These rules of behavior establish the privacy and information security requirements for the use of Third Party Web Applications (TPWAs) in conjunction with the CDC GitHub.com organizations established for open source projects. These rules of behavior were developed to ensure that CDC and its confidential information and technologies are not compromised, as well as protecting general CDC interests and services from risks associated with the use of TPWAs while allowing for the increased efficiencies and cost savings that come with appropriate use of third party services.
These rules of behavior and its related guidance apply to federal employees, contractors, and all external collaborators who will access GitHub from CDC directly or use them with non-sensitive data obtained from CDC. All engagement with TPWAs related to the GitHub will be governed by these rules of behavior, as well as to the Rules of Behavior for the Use of HHS Information Services.
CDC assigns three stewards in charge of rules and policy compliance: a Business Steward, a Security Steward, and a Technical Steward. The business and security stewards are responsible for establishing policy and providing approval, while the technical steward fulfills requests from users. Users requesting access to GitHub that have not been approved yet need to assign a main and a backup point of contact (POC) with the business steward, as well as provide a justification to the security steward.
The security steward is responsible for the security of the GitHub usage as a TPWA and its impact on the CDC network and compliance with CDC security policies. All users, including POCs, are responsible for adherence to this policy and associated processes. Where there is not a rule of behavior that provides explicit guidance, users must do their best to safeguard CDC and its network and services from security risks.

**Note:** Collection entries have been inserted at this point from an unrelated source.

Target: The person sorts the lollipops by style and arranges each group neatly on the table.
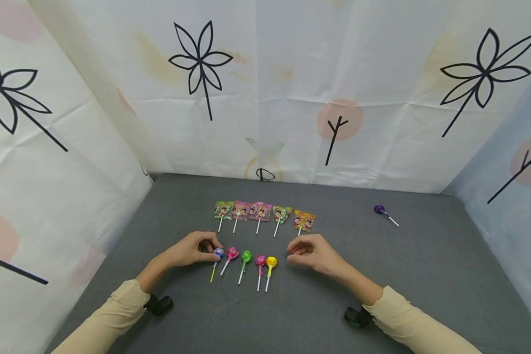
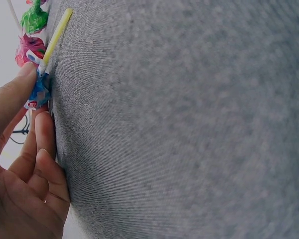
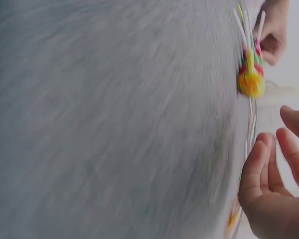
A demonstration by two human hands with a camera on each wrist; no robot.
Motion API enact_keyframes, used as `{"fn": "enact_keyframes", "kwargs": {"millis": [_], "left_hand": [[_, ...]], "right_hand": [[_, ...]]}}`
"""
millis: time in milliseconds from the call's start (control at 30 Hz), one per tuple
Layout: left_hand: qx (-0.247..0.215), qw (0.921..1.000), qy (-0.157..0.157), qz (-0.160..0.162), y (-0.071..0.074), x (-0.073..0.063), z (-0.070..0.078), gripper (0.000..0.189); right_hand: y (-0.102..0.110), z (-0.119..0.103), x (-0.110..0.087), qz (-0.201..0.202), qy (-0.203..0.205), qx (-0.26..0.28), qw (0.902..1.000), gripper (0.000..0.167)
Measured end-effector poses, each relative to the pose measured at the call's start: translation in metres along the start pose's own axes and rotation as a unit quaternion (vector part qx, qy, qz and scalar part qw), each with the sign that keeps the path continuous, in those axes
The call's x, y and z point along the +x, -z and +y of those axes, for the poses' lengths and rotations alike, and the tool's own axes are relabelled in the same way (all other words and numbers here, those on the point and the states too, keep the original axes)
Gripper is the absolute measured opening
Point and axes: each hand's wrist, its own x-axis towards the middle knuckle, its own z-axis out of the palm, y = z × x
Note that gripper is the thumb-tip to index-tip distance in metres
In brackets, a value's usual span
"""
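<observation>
At the left end of the front row of lollipops, my left hand (image 1: 193, 250) pinches a blue-wrapped lollipop (image 1: 219, 252) with a yellow stick, its head between thumb and fingers in the left wrist view. Beside it lie a pink lollipop (image 1: 232, 253), a green one (image 1: 246, 256), another pink one (image 1: 260, 260) and a yellow one (image 1: 271, 262). My right hand (image 1: 313, 253) hovers to the right of the yellow lollipop, its fingers loosely bent and holding nothing. In the right wrist view a gap separates its fingertips from the yellow lollipop (image 3: 251, 84).
Behind the front row lie several flat-packet lollipops, from a green packet (image 1: 223, 210) to an orange packet (image 1: 304, 221) close to my right hand. A purple lollipop (image 1: 380, 209) lies apart at the back right. Patterned cloth (image 1: 287, 59) walls in the grey table (image 1: 425, 275).
</observation>
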Motion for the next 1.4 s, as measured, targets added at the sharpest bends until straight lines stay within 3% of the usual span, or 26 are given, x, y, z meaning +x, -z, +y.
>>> {"fn": "enact_keyframes", "kwargs": {"millis": [133, 467, 767, 1167, 1400], "left_hand": [[0.001, 1.0, 0.003, 0.0, 0.0, 0.0, -0.001, 0.015], [0.002, 1.0, 0.002, -0.001, -0.001, -0.001, -0.001, 0.015], [0.001, 1.0, 0.003, 0.001, 0.0, -0.003, 0.0, 0.014], [0.002, 1.0, 0.004, 0.004, -0.001, -0.003, -0.003, 0.015], [0.001, 1.0, 0.002, 0.002, -0.001, 0.0, -0.003, 0.015]], "right_hand": [[0.018, 0.004, -0.016, 0.014, -0.003, 0.003, 0.9999, 0.021], [0.059, 0.014, -0.061, 0.08, -0.054, -0.013, 0.9952, 0.023], [0.091, 0.017, -0.095, 0.108, -0.067, -0.016, 0.9918, 0.026], [0.125, 0.023, -0.124, 0.154, -0.081, -0.056, 0.9832, 0.03], [0.147, 0.026, -0.134, 0.184, -0.062, -0.058, 0.9792, 0.03]]}}
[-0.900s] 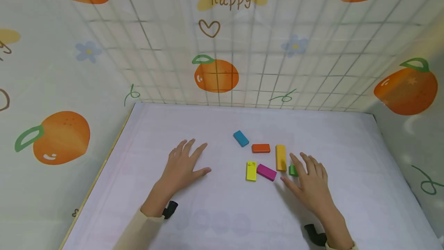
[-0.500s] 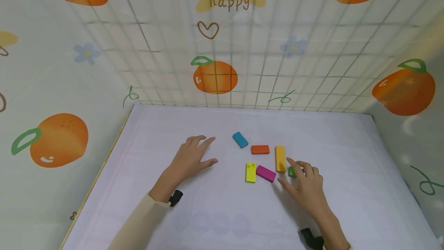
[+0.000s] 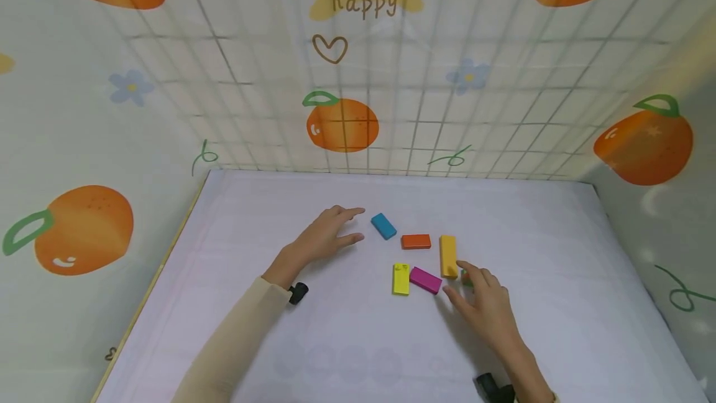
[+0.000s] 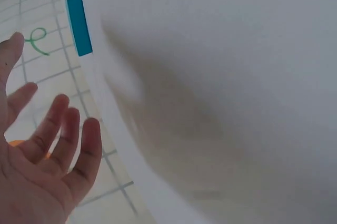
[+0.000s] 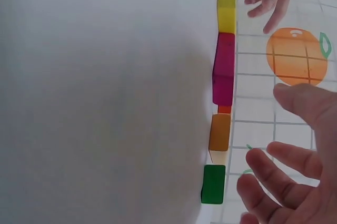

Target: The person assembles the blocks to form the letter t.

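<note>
My left hand point(image 3: 325, 235) reaches in from the left with thumb and forefinger spread, just left of a blue block point(image 3: 383, 226), holding nothing. In the left wrist view its fingers are relaxed and apart from the blue block point(image 4: 79, 26). My right hand point(image 3: 485, 306) hovers at the right end of the group, thumb and forefinger apart on the near side of an orange-yellow block point(image 3: 448, 256). A green block point(image 3: 467, 277) lies mostly hidden behind its fingers. The right wrist view shows that green block point(image 5: 213, 184) beside the loosely bent fingers, with nothing gripped.
A red-orange block point(image 3: 416, 242) lies between the blue and orange-yellow ones. Nearer me, a yellow block point(image 3: 400, 279) sits beside a magenta block point(image 3: 426, 280). A white table point(image 3: 347, 341) carries them all, with a printed curtain point(image 3: 257, 67) behind.
My left hand has moved right and away from me, toward the blue block. The right hand has shifted slightly left and bent its fingers more, covering more of the green block.
</note>
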Demonstrator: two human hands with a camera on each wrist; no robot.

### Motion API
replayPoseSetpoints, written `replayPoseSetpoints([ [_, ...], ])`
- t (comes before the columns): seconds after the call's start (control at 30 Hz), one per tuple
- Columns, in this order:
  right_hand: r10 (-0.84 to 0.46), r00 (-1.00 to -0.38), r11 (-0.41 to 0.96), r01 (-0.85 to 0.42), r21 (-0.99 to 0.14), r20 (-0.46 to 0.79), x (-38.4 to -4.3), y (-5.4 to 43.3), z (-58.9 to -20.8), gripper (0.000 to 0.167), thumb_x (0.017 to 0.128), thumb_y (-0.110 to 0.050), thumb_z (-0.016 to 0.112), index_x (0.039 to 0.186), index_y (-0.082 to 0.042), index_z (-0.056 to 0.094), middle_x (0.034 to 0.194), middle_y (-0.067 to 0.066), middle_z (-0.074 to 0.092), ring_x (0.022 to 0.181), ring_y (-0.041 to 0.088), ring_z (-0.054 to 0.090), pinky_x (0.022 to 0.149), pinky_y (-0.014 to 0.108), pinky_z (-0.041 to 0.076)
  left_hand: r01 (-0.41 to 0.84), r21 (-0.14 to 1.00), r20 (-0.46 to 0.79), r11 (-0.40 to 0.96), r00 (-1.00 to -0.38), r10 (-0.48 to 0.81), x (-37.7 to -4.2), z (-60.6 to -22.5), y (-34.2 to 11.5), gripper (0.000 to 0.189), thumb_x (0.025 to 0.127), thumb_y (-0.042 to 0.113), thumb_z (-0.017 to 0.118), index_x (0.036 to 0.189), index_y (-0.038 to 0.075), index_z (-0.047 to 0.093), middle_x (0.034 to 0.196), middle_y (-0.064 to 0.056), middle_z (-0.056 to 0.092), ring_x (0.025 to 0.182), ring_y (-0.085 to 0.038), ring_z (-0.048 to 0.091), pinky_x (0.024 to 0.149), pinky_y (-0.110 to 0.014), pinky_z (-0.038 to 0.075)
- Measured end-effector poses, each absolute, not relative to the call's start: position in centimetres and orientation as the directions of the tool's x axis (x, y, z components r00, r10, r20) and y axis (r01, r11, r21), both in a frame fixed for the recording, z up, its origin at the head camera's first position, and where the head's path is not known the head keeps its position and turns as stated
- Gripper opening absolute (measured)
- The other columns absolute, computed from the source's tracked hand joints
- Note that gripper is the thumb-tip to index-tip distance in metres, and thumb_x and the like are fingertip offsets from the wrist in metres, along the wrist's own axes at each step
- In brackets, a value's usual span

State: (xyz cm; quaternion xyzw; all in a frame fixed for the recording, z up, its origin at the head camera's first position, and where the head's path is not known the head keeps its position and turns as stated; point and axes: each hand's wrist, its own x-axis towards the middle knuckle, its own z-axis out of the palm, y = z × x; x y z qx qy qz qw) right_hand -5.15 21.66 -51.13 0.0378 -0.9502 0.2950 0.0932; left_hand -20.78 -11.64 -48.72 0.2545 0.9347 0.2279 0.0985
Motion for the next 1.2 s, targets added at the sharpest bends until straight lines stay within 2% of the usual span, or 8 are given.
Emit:
replayPoseSetpoints([
  [0.17, -0.007, -0.986, 0.782, -0.108, -0.614, 0.164, -5.3, 21.3, -51.3, 0.057, 0.087, -0.025, 0.08, 0.135, -0.005, 0.056, 0.1, 0.007, 0.061, 0.087, 0.023, 0.054, 0.074, 0.04, 0.047, 0.426, 0.55, -0.118, 0.718, -0.812, 0.572, -22.7, -49.2, -10.8, 0.064, 0.096, 0.044, 0.067, 0.153, 0.028, 0.042, 0.129, -0.006, 0.055, 0.116, -0.019, 0.051, 0.097, -0.039, 0.046],
  [0.33, 0.016, -0.996, 0.749, -0.047, -0.661, 0.088, -5.5, 20.8, -51.4, 0.055, 0.086, -0.022, 0.081, 0.133, -0.005, 0.057, 0.104, 0.008, 0.062, 0.089, 0.021, 0.057, 0.074, 0.036, 0.052, 0.394, 0.581, -0.168, 0.712, -0.797, 0.58, -24.3, -49.5, -9.9, 0.062, 0.096, 0.038, 0.068, 0.152, 0.029, 0.043, 0.125, -0.003, 0.055, 0.11, -0.016, 0.051, 0.094, -0.035, 0.046],
  [0.57, 0.044, -0.999, 0.718, 0.033, -0.695, -0.002, -5.6, 20.4, -51.4, 0.05, 0.086, -0.021, 0.081, 0.13, -0.006, 0.059, 0.098, 0.005, 0.066, 0.078, 0.018, 0.058, 0.062, 0.027, 0.051, 0.389, 0.627, -0.18, 0.675, -0.771, 0.611, -25.7, -50.2, -8.7, 0.059, 0.096, 0.032, 0.069, 0.15, 0.024, 0.047, 0.118, -0.002, 0.057, 0.103, -0.017, 0.052, 0.091, -0.032, 0.047],
  [0.7, 0.044, -0.998, 0.699, 0.067, -0.712, -0.05, -5.7, 20.1, -51.7, 0.048, 0.086, -0.019, 0.08, 0.127, -0.008, 0.059, 0.095, 0.004, 0.065, 0.073, 0.016, 0.057, 0.06, 0.025, 0.05, 0.4, 0.619, -0.199, 0.677, -0.753, 0.627, -26.1, -50.4, -8.4, 0.058, 0.096, 0.029, 0.07, 0.149, 0.024, 0.048, 0.113, -0.002, 0.057, 0.097, -0.018, 0.052, 0.086, -0.031, 0.047],
  [0.87, 0.049, -0.996, 0.701, 0.09, -0.708, -0.078, -5.7, 19.7, -52.0, 0.044, 0.087, -0.02, 0.08, 0.125, -0.01, 0.06, 0.093, 0.002, 0.064, 0.073, 0.017, 0.056, 0.061, 0.026, 0.05, 0.395, 0.607, -0.231, 0.689, -0.742, 0.629, -26.7, -50.8, -8.4, 0.056, 0.096, 0.028, 0.07, 0.149, 0.027, 0.05, 0.108, 0.0, 0.055, 0.095, -0.018, 0.051, 0.082, -0.029, 0.047],
  [1.2, 0.049, -0.997, 0.768, 0.081, -0.635, -0.067, -6.0, 19.2, -52.3, 0.045, 0.086, -0.023, 0.082, 0.125, -0.012, 0.061, 0.096, 0.0, 0.06, 0.077, 0.017, 0.052, 0.064, 0.026, 0.047, 0.411, 0.574, -0.267, 0.708, -0.724, 0.636, -27.5, -50.7, -8.1, 0.05, 0.098, 0.026, 0.067, 0.146, 0.031, 0.052, 0.11, 0.001, 0.055, 0.1, -0.017, 0.051, 0.086, -0.031, 0.046],
])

All new users of GitHub must read and acknowledge these rules before using any of the approved TPWAs. This acknowledgment must be completed annually, and establishes agreement from part of the user to adhere to these rules.
- I understand that I must complete security awareness and records management training annually in order to comply with the latest security and records management policies.
- I understand that I must also follow the Rules of Behavior for use of HHS Information Resources.
- I understand that I must not use, share, or store any kind of sensitive data (health status, provision or payment of healthcare, pictures, PII, etc.) with TPWAs under ANY circumstance.
- I will not knowingly conceal, falsify or remove information.This includes editing or removing the template language provided when a Github repository is created.
- I understand that I can only use non-sensitive and/or publicly available data in GitHub. If you are unsure of what constitutes non-sensitive information, please see guidance below.
- I understand that all passwords I create to set up GitHub accounts need to comply with CDC’s password policy.
- I understand that the steward reserves the right to moderate all data at any time.
- I understand my responsibilities to protect systems and data as specified by CDC policies.
In support of program collaboration in the use oF GitHub, portions of some GitHub projects are either currently open to the public or may become open to the public in the future. The following guidelines will inform and assist the user in determining that the information to be posted on GitHub is not sensitive. The bottom line is if the content you are posting is not appropriate to post for public access, it should not be posted on GitHub.
Before posting information that involves other CDC programs, employees, etc. to GitHub, it is important that the poster ensures they receive approval by the relevant CDC entity to post the information.
Questions to consider before posting information include:
| Do I have reservations about anyone viewing this information? | Yes | Do not post. | | Were individuals informed that this information would be posted on GitHub? | No | Do not post. | | Does this information contain details or descriptions of CDC security systems or other sensitive infrastructures? | Yes | Do not post. | | Does this information reflect program efforts to engage and inform external partners and the public? | No | Do not post. |
Examples of information which has been deemed not sensitive and may be posted on GitHub include the following.
- Source Code
- Use cases
- User stories/requirements
- Process flows
- Program pain points
- Software Service Descriptions
Sensitive information, which should not be posted, includes (but is not limited to) the following.
- Information directly attributed to an individual in a sensitive manner
- The names or pictures of individuals
- Protected health information
- Project management material. This includes posting or discussing security documentation, implementation plans, communications regarding project specifics, etc.
- Opinions related to programs or tools, specifically those that may have an adverse impact
- Non-public Links to CDC SharePoint or other internal references
- Non-public Details on CDC internal infrastructure
If there’s any question on whether information may be sensitive (such as detailed interview notes or specific references provided during a program interview), further guidance should be sought from the security steward prior to posting the information on any GitHub.
Users looking to use GitHub that are unable to follow these rules of behavior will not have authorization to do so. Any users that violate these rules of behavior or CDC security policies may be subject to action, up to and including revoking access to GitHub. Technical and security stewards have the right to enforce these rules of behavior based on violations at any time.